In their risk/benefit assessment, the advisory panels found that the COX-2 inhibitors were no better than nonselective NSAIDs in their anti-inflammatory actions and that only rofecoxib has shown conclusively that it offers superior GI safety, although somewhat less than originally believed.
Byron Cryer, MD, an FDA consultant, said that rofecoxib is associated with a reduction in GI events of about 30%, a figure that depends on the NSAID comparator. "Concomitant use of low-dose aspirin clearly increases the risk and mitigates the potential beneficial effects of COX-2 inhibitors on the GI tract," said Dr Cryer, associate professor of medicine, division of gastroenterology, University of Texas Southwestern Medical School, Dallas.
Dr Graham's presentation on day 2 was much-anticipated given the controversy surrounding his data, which have not yet been published. The epidemiologic data he presented suggest that cardiovascular safety is compromised early with rofecoxib and that higher doses of celecoxib appear to increase the risk of acute myocardial infarction. The database he used to draw his conclusions was the California Medicaid population (Medi-Cal), which covered 2.4 million person-years of NSAID use, including COX-2 inhibitors.
Cardiovascular risk with rofecoxib "begins early in therapy, and is apparent during days 1 to 30 of use," Dr Graham said. Controlled clinical trials of rofecoxib did not expose this risk because they were underpowered and included healthier patients than "real-world" users of the agent, he said. The Medi-Cal database also suggests that celecoxib risk occurs at dosages greater than 200 mg/d.
Many of the nonselective NSAIDs are also associated with excess cardiovascular risk, said Dr Graham, with the biggest culprits appearing to be indomethacin, meloxicam (Mobic, Boehringer Ingelheim), and sulindac. Of 7 epidemiologic studies of naproxen, 4 suggest a cardioprotective effect; however, these 4 studies suffered from major flaws, he said, including selection bias and failure to adjust for confounders.

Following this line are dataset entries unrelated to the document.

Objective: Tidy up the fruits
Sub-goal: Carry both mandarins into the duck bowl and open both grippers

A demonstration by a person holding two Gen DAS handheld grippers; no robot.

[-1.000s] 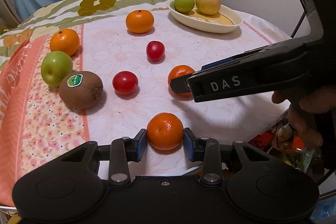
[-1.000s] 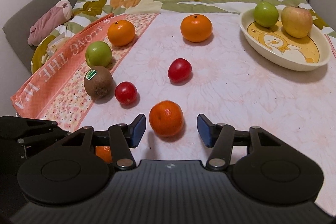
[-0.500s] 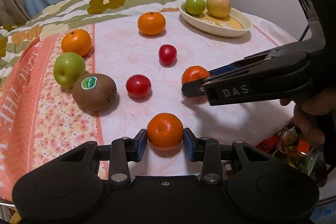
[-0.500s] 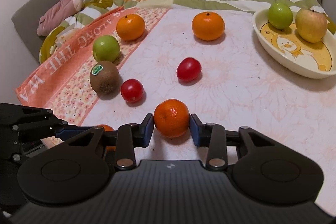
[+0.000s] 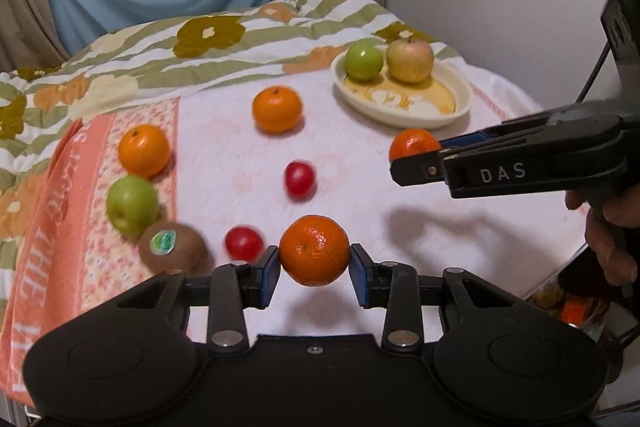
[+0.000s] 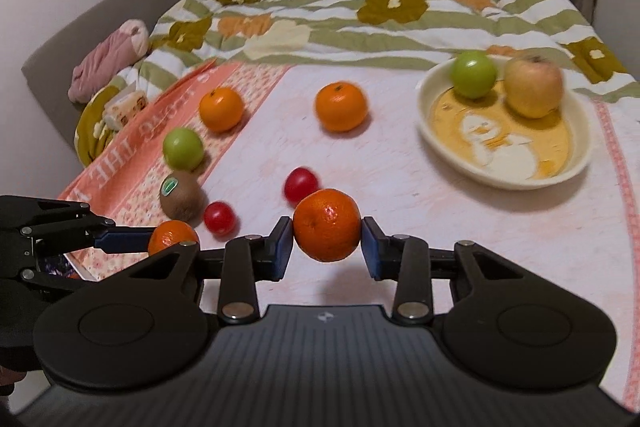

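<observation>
Floral cloth covers a round table backed by blue drapes and a quilt, where I am running both grippers at once. My left gripper (image 5: 314, 269) pinches a mandarin (image 5: 314, 250) between its blue pads, lifted clear of the cloth with its shadow beneath. My right gripper (image 6: 327, 247) pinches a second mandarin (image 6: 327, 224) the same way, also off the table; from the left wrist camera it sits at about 2 o'clock, just short of the duck-print dish (image 5: 460, 107).

That dish holds a green apple (image 5: 363, 62) and a yellowish apple (image 5: 410, 61) along its far side, leaving its near half bare. Loose on the cloth, at 9 to 12 o'clock of the left gripper: a kiwi (image 5: 173, 251), two red cherry tomatoes (image 5: 243, 243) (image 5: 299, 179), another green apple (image 5: 132, 205) and two oranges (image 5: 144, 150) (image 5: 277, 109).

Risks, as I judge them: round, waxy fruit could squirt from flat pads if either grip eases; both grippers converging on the dish could knock together; a mandarin dropped from height could roll out or nudge the apples. The table edge (image 5: 560, 259) runs close at 3 o'clock of the left gripper, so a dropped fruit could go over. Open cloth lies between the tomatoes and the dish.
</observation>
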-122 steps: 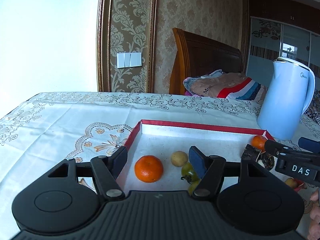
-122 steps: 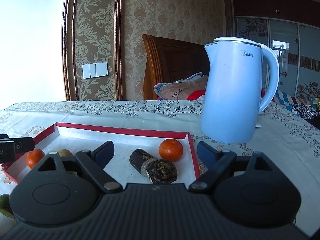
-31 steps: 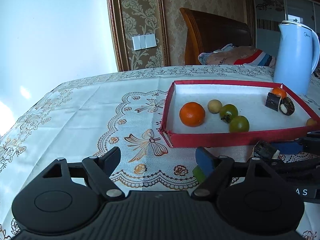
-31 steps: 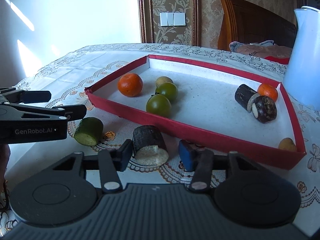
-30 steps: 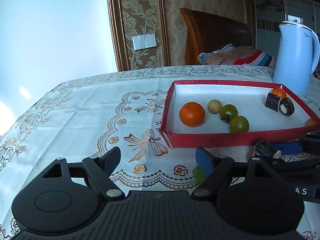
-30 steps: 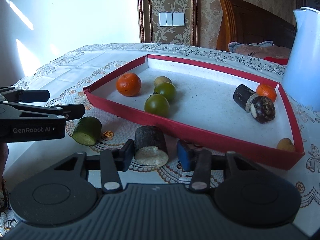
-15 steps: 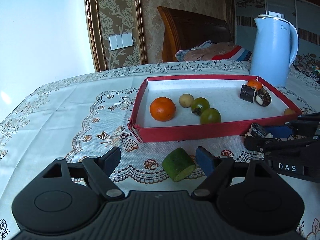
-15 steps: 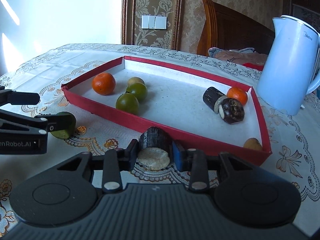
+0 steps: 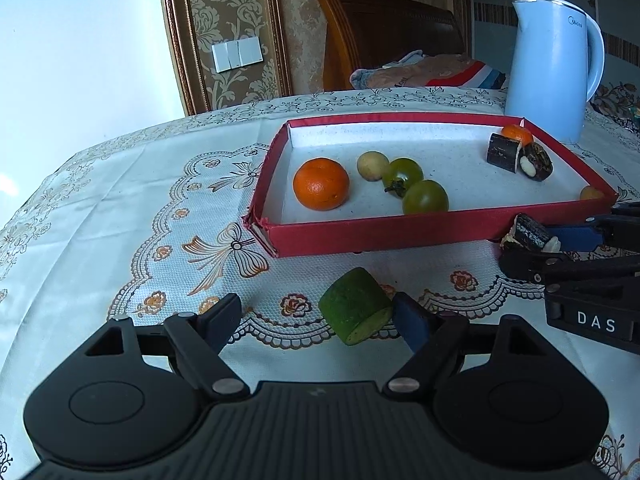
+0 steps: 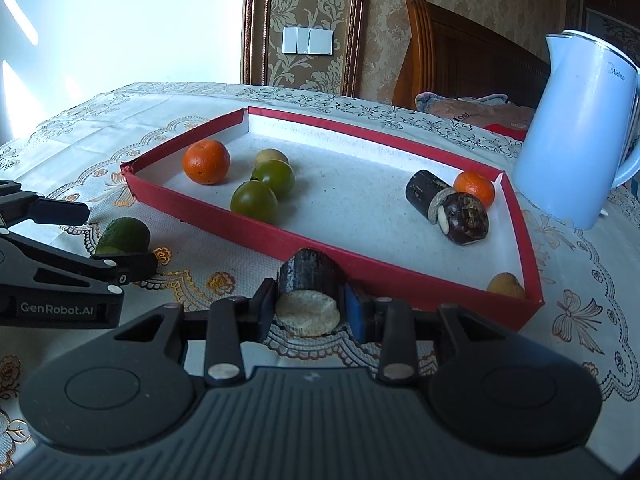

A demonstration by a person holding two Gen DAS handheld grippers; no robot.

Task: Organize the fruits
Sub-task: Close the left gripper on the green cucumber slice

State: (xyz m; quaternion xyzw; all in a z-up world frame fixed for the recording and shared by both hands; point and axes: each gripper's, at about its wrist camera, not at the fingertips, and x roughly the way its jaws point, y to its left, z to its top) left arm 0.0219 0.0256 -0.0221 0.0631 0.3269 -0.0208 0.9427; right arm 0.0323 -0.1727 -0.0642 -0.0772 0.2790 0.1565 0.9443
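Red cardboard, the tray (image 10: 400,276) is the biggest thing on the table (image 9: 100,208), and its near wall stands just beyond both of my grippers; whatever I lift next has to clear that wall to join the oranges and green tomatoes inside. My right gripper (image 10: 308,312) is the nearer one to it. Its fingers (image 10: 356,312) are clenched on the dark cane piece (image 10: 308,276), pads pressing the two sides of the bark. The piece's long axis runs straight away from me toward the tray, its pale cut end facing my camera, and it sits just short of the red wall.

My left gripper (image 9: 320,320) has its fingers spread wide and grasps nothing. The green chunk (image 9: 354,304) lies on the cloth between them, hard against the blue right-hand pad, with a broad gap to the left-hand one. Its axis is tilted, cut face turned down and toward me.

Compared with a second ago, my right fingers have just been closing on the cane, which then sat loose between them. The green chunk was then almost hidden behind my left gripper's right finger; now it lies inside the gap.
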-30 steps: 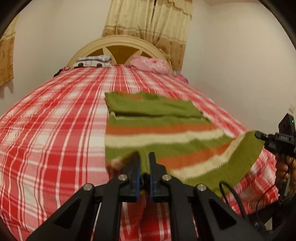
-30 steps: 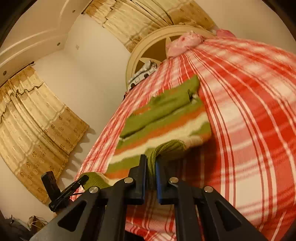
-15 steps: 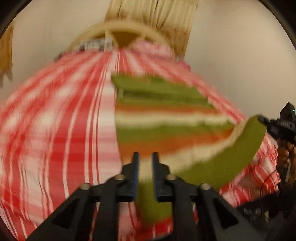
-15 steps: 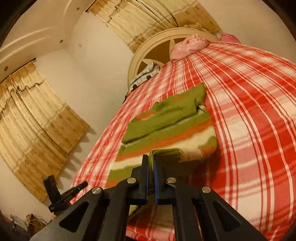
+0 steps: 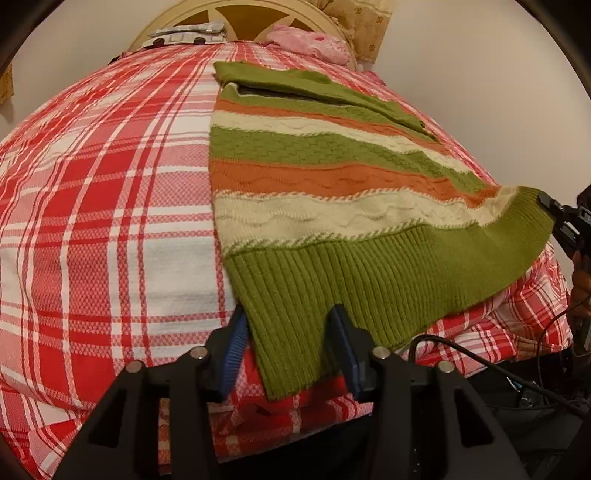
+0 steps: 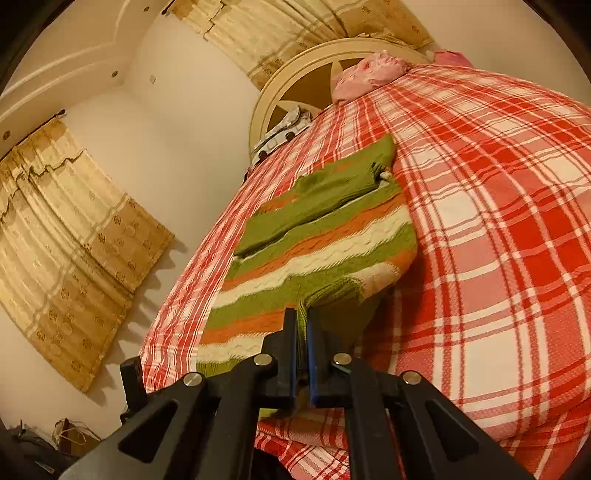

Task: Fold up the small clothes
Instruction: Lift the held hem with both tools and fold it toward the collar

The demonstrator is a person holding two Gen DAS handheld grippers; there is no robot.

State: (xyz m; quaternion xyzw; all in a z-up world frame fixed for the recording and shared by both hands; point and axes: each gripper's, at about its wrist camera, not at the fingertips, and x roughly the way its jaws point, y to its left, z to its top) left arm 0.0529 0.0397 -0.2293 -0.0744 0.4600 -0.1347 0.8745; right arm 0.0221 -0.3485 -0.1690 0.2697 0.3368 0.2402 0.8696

Meeting chair Alastair Wood, MD, professor of medicine and pharmacology at Vanderbilt University in Nashville, Tenn, said that the advisory committee hearings were likely the first time "that the FDA has had to deal with a drug that has increased the frequency of a common problem, myocardial infarction, unlike something like acute liver failure or torsades de pointes." He defined the risk associated with the COX-2 inhibitors as "a much bigger problem than the FDA has seen with the 16 drugs it has withdrawn."
SOURCE Harris G, Berenson A. 10 voters on panel backing pain pills had industry ties. The New York Times. February 25, 2005.